Ketika tubuh itu Hari dekap, Ara hanya mengatakan hal yang sama berulang-ulang, "Tolongin Ara, Ayah." Dia tersedu, gemetar tanpa ampun. "Ara takut."

Pagi demi pagi berlalu dan rutinitas Semesta tidak jauh berubah dari sebelumnya. Hanya saja kini kegiatannya di sekolah bertambah menjadi satu: meladeni Ara.

Setelah memasuki area dalam sekolah, Semesta segera menaiki anak tangga yang akan membawanya ke lantai dua. Setidaknya ia berencana begitu sebelum Ara muncul tanpa aba-aba dan menyapanya dengan suara sedatar jalan bebas hambatan, "Pagi Mas Sam."

Semesta tidak menjawab. Meski begitu, Ara tetap mengekorinya di belakang.

"Siang nanti mau ke kantin?" Gadis itu menatap Semesta yang hanya mengangkat sebelah alis. "Oke-oke. Gue tau lo gak mau. Gue cuma basa-basi doang." Kelas XI MIPA 9 kini tersisa lima langkah lagi untuk sampai. Namun, tarikan dari ujung jaket marun yang Semesta kenakan membuatnya terhenti untuk menatap Ara yang tengah mengobrak-abrik tas. "Ah, ini. Jangan lupa diminum ya. Gue sengaja beliin buat lo."

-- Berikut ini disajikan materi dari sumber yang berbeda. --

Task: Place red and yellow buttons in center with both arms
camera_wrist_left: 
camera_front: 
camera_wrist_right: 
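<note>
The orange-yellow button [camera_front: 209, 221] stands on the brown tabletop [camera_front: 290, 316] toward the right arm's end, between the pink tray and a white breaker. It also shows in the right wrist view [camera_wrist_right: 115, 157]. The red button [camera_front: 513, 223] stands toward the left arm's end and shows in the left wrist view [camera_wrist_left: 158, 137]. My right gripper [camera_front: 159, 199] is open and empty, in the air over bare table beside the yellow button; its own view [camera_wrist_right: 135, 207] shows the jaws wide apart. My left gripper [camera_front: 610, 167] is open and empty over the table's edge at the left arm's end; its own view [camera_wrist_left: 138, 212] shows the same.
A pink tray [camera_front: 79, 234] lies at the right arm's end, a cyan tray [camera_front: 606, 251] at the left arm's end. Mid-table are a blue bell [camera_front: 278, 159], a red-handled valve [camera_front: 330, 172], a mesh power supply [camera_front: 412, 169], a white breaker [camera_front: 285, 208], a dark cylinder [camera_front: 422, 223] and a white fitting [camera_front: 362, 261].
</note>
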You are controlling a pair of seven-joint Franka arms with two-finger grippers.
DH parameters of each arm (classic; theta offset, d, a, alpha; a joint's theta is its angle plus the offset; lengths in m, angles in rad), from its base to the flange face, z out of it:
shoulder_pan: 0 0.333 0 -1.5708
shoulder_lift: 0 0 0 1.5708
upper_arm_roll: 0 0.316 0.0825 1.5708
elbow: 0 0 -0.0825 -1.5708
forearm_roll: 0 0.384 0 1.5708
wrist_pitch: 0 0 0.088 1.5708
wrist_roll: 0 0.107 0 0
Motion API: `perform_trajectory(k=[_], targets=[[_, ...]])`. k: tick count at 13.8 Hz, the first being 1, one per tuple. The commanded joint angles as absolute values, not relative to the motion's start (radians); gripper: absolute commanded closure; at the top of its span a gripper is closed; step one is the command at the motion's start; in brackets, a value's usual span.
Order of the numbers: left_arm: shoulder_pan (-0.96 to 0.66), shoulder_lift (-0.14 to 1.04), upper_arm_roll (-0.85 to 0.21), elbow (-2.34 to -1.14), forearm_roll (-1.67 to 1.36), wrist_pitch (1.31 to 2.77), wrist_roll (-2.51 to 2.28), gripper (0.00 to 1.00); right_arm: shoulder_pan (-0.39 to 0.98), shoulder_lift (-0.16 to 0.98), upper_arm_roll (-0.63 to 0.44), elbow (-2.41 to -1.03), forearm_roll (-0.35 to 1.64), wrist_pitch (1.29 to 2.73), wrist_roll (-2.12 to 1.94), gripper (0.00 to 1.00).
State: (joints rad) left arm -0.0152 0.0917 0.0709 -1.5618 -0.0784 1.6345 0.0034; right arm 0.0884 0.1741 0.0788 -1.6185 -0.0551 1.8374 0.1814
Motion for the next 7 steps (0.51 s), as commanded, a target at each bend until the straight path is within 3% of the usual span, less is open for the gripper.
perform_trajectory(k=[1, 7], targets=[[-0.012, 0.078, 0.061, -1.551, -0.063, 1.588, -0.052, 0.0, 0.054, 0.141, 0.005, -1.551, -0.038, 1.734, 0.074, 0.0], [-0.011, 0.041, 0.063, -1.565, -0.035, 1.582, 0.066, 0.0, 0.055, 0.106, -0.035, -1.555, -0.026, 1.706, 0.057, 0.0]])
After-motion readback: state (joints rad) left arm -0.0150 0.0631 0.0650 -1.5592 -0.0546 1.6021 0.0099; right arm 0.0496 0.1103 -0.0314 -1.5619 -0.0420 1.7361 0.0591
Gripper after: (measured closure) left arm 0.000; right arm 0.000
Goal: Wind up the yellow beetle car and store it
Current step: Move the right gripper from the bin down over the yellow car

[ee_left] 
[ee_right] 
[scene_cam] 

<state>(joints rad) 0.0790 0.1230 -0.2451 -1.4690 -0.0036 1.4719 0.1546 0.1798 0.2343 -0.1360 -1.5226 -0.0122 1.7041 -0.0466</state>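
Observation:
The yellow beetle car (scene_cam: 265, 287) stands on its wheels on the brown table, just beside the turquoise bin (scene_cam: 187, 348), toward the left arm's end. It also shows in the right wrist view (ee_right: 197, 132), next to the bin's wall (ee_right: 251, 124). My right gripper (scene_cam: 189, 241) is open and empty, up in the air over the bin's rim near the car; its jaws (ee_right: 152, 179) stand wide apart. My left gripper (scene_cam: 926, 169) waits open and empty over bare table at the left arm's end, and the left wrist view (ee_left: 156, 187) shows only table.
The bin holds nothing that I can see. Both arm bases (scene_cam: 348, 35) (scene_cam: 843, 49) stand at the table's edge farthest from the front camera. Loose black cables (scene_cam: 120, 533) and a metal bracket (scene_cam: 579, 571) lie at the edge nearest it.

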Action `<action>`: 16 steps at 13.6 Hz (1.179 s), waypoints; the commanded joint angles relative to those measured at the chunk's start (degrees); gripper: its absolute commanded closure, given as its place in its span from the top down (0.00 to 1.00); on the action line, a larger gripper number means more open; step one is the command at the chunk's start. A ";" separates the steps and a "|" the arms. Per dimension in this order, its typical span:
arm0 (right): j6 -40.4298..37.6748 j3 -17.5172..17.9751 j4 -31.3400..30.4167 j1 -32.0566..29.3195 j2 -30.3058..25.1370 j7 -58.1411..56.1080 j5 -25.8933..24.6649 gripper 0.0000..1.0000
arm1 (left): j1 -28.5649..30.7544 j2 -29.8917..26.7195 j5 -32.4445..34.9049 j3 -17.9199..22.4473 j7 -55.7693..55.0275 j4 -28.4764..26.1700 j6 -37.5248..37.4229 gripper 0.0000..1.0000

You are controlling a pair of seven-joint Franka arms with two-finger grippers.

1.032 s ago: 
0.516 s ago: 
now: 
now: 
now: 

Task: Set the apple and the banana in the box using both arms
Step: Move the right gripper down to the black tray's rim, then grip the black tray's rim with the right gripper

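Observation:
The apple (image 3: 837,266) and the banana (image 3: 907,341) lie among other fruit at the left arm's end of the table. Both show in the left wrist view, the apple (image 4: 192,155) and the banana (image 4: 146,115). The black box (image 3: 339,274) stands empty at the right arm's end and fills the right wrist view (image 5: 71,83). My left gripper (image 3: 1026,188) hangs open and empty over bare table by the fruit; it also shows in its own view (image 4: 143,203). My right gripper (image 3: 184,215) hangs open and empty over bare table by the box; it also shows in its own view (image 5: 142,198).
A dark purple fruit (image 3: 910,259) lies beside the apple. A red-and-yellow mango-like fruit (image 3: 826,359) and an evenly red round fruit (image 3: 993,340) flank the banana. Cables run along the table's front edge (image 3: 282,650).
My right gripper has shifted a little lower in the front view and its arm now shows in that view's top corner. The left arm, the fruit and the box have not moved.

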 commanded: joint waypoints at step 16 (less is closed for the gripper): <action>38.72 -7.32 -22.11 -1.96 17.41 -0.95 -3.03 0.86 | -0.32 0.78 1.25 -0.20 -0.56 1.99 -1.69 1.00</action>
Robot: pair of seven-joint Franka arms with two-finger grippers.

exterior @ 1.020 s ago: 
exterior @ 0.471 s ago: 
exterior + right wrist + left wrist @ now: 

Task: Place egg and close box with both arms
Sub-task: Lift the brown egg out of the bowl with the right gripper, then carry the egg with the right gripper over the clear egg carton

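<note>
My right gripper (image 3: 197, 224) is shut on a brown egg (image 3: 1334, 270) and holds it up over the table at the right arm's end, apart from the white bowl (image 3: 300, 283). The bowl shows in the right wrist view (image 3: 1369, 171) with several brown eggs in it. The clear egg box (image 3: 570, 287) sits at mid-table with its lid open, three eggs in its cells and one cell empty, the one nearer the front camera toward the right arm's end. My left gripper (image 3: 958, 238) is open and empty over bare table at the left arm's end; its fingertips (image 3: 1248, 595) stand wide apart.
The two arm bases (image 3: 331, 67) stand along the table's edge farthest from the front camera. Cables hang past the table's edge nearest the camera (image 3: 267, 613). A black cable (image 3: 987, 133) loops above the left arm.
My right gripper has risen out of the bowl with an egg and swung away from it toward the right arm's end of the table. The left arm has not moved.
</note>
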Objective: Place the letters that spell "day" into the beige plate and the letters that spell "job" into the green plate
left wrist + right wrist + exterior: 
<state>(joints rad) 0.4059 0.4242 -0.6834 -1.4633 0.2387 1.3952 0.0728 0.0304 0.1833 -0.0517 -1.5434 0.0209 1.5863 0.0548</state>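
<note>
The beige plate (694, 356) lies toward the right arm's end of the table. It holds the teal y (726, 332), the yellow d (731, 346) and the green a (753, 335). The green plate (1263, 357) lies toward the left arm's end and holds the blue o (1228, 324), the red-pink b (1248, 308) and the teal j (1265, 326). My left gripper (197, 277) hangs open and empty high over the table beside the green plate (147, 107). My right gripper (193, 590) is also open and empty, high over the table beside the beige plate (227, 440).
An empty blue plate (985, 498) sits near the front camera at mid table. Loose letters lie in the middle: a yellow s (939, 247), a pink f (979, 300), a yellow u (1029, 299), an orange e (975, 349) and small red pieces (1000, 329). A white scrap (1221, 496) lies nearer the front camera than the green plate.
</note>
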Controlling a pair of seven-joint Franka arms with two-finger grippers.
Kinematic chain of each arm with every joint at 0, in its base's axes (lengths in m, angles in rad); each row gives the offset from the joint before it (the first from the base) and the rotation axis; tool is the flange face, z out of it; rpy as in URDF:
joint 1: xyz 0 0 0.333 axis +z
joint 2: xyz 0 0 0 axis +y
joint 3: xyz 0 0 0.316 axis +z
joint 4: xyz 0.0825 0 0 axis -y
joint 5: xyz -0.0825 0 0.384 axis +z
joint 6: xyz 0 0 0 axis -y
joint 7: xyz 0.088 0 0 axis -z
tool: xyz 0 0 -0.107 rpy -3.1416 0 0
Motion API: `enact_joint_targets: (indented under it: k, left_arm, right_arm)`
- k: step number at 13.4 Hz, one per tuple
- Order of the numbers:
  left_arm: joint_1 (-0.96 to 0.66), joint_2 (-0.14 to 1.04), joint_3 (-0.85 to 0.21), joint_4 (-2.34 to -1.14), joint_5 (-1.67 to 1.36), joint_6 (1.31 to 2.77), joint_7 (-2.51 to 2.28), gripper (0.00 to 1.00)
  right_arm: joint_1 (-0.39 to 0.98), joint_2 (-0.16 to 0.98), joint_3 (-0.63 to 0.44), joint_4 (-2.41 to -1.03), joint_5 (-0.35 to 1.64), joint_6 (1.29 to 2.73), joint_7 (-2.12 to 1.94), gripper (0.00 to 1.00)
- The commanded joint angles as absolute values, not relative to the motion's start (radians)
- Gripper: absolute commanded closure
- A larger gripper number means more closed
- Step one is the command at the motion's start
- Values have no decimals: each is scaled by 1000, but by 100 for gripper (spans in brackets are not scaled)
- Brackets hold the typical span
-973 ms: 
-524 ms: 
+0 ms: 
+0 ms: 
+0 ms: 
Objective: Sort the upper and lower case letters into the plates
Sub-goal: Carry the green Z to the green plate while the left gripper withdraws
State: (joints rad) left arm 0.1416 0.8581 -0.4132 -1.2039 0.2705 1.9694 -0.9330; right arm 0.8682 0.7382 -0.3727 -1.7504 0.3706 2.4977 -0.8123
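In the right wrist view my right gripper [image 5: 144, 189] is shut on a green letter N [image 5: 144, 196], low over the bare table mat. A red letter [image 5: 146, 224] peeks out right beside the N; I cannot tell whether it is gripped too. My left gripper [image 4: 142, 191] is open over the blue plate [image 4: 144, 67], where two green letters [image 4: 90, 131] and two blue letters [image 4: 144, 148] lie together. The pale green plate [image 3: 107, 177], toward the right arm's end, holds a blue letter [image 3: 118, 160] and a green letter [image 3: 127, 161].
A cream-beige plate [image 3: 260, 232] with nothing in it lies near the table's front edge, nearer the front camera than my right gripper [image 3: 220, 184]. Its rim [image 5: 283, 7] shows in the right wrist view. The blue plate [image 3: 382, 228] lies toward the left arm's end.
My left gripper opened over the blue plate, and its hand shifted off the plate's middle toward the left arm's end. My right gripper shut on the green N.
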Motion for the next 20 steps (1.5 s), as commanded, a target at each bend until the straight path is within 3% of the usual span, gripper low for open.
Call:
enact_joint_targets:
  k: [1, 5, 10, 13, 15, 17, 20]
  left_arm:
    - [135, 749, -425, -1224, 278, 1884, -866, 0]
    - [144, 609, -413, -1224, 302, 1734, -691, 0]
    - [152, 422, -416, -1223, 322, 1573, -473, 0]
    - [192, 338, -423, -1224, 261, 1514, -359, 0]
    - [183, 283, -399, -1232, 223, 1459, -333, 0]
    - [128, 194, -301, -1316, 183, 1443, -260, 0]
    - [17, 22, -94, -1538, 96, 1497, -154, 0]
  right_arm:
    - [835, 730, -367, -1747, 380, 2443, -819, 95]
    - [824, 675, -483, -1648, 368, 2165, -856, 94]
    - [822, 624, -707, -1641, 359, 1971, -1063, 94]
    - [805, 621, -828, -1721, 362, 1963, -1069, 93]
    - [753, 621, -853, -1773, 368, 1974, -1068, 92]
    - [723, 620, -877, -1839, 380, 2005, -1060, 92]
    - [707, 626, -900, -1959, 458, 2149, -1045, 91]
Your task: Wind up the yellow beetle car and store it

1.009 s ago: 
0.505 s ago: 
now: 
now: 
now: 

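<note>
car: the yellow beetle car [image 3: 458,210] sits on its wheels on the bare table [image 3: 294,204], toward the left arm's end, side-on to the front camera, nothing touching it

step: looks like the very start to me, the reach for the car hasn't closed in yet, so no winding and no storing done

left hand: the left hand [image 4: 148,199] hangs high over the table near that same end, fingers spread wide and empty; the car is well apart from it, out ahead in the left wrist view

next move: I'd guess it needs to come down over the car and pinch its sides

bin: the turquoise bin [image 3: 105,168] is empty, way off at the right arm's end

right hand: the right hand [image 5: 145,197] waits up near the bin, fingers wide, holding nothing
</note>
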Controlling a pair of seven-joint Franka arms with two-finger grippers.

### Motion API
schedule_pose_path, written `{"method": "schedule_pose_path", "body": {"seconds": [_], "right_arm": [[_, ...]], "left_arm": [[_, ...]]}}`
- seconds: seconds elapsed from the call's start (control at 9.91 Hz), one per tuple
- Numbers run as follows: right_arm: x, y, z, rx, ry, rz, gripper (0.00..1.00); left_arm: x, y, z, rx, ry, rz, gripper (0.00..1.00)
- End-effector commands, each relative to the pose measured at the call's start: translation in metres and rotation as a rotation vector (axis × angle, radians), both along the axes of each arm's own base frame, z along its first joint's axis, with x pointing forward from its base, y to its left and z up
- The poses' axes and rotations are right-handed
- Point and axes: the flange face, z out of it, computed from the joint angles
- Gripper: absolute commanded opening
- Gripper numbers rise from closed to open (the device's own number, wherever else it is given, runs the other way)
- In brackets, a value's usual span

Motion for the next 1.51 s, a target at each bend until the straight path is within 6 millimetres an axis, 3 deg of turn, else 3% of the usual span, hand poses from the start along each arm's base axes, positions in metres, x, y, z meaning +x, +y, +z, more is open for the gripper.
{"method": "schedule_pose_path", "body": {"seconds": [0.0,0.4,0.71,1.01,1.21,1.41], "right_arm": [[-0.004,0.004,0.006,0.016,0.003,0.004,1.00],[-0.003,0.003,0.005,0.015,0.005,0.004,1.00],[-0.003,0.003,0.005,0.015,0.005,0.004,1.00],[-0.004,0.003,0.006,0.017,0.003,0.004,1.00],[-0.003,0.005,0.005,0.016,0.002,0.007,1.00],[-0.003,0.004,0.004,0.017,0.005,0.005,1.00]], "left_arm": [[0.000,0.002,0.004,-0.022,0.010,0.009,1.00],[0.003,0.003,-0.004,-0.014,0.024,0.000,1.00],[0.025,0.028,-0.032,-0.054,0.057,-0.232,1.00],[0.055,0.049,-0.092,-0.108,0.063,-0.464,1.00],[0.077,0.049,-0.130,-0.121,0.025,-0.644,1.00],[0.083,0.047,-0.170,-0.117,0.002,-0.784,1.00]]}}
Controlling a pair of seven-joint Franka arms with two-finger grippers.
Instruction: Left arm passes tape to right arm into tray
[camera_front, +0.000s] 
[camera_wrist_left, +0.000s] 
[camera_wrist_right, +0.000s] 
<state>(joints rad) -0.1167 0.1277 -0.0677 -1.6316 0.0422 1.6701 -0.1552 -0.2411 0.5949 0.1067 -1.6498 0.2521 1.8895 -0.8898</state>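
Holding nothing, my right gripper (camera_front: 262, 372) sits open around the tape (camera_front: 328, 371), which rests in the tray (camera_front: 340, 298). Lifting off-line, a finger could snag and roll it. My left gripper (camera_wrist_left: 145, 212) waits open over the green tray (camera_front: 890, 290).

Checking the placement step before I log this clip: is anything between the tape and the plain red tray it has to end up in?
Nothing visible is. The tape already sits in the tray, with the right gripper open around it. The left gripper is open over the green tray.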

Semesta melihat susu kotak stroberi yang disodorkan oleh Ara. Merasa benda itu familiar di matanya. "Bukannya di mini market depan beli dua roti dapat satu kotak susu kayak gini?" Ara membuang pandangan. "Jangan bilang lo kasih gue barang gratisan terus rotinya lo yang makan?"

Tangan Ara mendarat tepat di bahu Semesta. "Bro Sam, gak ada namanya yang gratisan atau bukan. Yang penting niat gue kasih lo itu tulus kan? Lagian gue liat di kafe lo suka banget sama rasa stroberi, jadinya gue kasih."

Semesta tidak lagi mampu berdebat dengan ocehan Ara. Ia hanya menggeleng dan tertawa kecil. "Terserah lo aja deh, Ra," ucap Semesta lantas melanjutkan perjalanan menuju kelas. Kali ini gadis itu tidak mengikutinya lagi. Namun, si susu stroberi di genggaman justru terus menggentayangi pikiran Semesta hingga bel pulang sekolah berbunyi.

.
.
.

Mukanya Bara terlalu ganteng gak sih? Wkwkwk. Padahal rencananya si Bara ini visualnya biasa aja (apalagi klo dibandingin sama visual Sam dan Ariq — jelas doi kalah jauh) tapi yodahlah, udah terlanjur juga hahaha.